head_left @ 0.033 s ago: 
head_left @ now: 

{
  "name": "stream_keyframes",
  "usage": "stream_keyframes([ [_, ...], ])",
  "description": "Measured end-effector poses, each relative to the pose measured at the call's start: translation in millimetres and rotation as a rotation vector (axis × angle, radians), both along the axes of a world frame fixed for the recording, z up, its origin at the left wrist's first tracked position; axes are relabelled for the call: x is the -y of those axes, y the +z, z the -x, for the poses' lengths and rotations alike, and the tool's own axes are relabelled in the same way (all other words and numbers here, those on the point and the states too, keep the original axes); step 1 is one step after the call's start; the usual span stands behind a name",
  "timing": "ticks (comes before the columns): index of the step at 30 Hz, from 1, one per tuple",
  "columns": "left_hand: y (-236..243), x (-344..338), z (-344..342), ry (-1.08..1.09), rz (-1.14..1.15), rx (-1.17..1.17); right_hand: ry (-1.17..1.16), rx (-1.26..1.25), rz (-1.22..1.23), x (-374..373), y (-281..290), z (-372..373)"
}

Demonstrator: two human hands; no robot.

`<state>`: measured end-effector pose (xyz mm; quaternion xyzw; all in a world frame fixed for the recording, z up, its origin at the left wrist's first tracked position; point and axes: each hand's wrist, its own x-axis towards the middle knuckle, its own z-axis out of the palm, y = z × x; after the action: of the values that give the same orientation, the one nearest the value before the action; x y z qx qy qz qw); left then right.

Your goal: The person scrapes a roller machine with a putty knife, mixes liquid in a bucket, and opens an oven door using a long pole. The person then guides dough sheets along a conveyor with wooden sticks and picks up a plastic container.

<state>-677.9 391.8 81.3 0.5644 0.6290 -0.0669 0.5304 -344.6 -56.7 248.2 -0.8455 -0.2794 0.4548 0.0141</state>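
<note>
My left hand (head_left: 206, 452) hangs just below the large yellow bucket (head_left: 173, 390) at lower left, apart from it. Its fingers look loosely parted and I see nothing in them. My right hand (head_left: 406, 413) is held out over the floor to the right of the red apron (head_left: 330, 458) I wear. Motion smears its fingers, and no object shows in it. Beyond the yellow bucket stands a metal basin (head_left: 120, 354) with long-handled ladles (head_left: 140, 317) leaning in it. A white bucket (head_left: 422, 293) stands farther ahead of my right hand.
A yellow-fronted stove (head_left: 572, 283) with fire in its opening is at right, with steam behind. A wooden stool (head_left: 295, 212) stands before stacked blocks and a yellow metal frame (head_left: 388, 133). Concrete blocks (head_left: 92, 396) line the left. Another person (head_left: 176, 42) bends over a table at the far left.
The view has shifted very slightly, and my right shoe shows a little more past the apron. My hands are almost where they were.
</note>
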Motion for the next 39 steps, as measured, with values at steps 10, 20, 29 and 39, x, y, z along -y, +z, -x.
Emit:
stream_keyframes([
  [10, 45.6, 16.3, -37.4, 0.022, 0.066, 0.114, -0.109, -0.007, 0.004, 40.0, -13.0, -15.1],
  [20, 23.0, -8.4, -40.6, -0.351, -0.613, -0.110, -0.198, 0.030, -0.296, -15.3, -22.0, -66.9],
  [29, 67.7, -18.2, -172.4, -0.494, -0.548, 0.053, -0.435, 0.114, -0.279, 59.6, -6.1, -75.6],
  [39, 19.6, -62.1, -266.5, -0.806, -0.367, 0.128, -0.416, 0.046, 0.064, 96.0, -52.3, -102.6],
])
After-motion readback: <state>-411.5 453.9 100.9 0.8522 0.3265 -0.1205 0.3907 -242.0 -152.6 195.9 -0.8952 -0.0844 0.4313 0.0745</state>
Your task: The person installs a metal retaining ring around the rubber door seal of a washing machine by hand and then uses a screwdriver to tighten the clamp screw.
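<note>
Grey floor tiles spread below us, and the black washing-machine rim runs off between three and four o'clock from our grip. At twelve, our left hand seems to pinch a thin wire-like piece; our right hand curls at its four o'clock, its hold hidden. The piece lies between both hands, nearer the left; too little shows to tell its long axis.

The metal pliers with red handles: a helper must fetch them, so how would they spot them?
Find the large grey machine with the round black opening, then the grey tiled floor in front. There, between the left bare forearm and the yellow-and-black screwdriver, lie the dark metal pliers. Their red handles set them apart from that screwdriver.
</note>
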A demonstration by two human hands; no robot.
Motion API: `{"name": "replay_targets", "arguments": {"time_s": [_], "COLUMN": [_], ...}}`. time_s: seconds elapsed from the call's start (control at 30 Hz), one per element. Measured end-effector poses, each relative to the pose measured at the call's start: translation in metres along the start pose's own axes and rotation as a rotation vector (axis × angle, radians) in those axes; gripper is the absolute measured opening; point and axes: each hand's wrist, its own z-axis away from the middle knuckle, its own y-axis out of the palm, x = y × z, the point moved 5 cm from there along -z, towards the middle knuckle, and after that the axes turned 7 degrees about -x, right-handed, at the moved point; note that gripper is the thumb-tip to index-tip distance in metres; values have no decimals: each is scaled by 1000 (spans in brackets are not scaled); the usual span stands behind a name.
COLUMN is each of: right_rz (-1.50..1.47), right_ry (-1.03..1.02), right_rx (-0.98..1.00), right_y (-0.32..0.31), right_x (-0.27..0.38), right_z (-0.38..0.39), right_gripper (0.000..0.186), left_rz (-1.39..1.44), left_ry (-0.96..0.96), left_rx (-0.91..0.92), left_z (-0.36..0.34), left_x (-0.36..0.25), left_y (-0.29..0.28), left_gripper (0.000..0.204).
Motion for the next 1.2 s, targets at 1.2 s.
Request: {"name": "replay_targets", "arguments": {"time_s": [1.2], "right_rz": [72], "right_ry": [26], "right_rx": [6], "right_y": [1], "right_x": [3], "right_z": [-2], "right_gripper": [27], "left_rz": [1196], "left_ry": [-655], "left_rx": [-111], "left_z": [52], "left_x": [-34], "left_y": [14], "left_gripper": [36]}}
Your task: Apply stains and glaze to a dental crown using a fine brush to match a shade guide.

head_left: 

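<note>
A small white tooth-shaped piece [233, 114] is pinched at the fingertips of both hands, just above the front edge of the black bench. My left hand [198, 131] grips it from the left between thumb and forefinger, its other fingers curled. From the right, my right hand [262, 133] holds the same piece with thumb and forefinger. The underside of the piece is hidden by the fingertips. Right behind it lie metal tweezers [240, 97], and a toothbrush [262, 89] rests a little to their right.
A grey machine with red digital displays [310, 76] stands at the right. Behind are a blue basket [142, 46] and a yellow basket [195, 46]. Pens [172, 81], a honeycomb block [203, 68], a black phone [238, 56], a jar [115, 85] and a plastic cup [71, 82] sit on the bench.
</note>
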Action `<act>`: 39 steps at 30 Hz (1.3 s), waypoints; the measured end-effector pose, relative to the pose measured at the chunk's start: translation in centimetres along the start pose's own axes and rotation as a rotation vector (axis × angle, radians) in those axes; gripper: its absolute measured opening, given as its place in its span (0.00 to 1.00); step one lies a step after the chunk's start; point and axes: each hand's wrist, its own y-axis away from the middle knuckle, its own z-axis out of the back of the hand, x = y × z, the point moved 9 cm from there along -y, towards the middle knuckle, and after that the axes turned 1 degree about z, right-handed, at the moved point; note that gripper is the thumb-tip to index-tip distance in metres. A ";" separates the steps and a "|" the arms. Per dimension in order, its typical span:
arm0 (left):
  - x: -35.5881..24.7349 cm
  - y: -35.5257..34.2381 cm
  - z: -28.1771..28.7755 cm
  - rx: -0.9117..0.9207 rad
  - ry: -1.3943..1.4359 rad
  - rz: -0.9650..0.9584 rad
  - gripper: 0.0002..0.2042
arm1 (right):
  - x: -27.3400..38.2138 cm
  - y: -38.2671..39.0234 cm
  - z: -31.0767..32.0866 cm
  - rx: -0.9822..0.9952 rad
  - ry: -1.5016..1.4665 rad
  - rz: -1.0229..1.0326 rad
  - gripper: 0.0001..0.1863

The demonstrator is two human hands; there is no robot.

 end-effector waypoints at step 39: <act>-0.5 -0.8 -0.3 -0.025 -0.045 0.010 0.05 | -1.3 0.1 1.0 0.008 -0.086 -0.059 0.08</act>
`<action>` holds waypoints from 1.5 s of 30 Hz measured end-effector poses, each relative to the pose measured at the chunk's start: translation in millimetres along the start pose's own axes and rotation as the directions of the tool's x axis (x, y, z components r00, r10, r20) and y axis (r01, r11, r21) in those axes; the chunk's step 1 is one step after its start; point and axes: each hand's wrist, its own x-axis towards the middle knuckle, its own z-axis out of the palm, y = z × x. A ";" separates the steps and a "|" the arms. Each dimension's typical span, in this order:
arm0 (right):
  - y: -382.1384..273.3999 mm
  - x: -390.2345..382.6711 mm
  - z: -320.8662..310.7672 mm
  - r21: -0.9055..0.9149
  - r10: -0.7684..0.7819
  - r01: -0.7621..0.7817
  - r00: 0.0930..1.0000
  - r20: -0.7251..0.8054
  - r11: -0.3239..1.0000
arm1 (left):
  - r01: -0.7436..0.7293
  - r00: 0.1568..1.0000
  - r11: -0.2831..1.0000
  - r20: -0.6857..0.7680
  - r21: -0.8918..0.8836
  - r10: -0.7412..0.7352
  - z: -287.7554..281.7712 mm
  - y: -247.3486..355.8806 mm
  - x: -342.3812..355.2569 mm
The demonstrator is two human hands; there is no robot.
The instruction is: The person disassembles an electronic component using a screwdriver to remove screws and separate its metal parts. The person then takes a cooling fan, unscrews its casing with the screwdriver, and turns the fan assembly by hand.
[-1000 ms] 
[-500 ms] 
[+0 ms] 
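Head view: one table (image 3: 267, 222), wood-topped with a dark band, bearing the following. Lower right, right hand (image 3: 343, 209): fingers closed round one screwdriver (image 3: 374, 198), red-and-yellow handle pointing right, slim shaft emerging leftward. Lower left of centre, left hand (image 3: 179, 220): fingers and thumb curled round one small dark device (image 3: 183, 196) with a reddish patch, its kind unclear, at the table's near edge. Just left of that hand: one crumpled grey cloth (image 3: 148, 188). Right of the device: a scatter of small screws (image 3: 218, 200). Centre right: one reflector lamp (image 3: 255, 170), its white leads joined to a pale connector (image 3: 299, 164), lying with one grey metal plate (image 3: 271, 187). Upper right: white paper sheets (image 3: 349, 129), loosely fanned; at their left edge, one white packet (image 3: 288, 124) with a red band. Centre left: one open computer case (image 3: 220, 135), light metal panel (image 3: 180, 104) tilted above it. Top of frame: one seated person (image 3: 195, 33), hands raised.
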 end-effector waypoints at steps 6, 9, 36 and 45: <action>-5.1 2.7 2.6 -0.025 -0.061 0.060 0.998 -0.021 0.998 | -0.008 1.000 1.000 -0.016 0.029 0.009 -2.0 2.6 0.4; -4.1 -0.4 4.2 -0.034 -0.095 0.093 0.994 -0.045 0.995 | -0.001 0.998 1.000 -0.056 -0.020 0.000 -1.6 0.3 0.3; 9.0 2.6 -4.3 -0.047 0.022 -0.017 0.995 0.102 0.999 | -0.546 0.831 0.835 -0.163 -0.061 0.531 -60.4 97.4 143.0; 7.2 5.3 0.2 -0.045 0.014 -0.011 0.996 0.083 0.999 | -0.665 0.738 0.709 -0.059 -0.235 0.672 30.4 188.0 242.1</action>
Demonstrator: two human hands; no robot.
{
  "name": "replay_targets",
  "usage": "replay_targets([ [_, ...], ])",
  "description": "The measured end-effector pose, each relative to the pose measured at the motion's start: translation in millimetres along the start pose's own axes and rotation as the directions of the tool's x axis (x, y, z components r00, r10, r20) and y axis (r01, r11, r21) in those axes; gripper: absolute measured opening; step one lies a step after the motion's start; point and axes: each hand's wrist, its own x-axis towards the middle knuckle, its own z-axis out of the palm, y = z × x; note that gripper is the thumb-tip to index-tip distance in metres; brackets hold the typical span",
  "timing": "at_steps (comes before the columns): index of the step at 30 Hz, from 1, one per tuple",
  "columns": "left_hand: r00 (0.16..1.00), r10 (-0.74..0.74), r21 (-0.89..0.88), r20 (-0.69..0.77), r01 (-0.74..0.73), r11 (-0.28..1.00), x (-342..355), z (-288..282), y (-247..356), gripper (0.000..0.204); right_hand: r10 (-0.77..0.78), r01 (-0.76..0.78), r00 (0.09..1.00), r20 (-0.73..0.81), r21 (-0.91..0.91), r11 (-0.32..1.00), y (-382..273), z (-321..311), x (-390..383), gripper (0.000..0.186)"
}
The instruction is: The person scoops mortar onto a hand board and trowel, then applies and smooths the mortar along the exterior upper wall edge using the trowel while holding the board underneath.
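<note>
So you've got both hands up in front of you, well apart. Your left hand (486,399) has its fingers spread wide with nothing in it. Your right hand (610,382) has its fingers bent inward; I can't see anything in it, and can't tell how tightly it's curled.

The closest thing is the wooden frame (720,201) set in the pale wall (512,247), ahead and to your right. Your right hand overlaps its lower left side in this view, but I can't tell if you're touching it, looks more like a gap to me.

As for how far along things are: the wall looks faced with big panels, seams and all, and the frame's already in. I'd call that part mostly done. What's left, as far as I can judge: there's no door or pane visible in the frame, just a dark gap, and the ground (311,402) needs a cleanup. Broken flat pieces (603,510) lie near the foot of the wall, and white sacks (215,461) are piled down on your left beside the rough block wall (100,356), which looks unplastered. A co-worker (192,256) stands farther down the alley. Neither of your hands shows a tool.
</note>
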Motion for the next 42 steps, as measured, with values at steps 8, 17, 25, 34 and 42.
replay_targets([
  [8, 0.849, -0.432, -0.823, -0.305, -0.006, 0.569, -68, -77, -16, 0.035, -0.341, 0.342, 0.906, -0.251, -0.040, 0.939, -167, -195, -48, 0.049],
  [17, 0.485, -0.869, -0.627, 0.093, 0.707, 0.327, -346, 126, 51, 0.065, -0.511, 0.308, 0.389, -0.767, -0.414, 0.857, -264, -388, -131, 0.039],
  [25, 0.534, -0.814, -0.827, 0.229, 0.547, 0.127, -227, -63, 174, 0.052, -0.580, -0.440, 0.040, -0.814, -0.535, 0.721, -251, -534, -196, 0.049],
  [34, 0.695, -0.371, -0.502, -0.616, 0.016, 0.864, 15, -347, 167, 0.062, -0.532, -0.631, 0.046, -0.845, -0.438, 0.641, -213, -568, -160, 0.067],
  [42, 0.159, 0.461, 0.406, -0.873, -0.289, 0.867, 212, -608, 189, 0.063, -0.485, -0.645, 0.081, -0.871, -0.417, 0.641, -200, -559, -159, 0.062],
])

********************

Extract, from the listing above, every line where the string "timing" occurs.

**WRITTEN SOLUTION**
  "timing": "ticks (comes before the columns): index of the step at 30 Hz, from 1, one per tuple",
  "timing": "at_steps (comes before the columns): index of the step at 30 Hz, from 1, one per tuple",

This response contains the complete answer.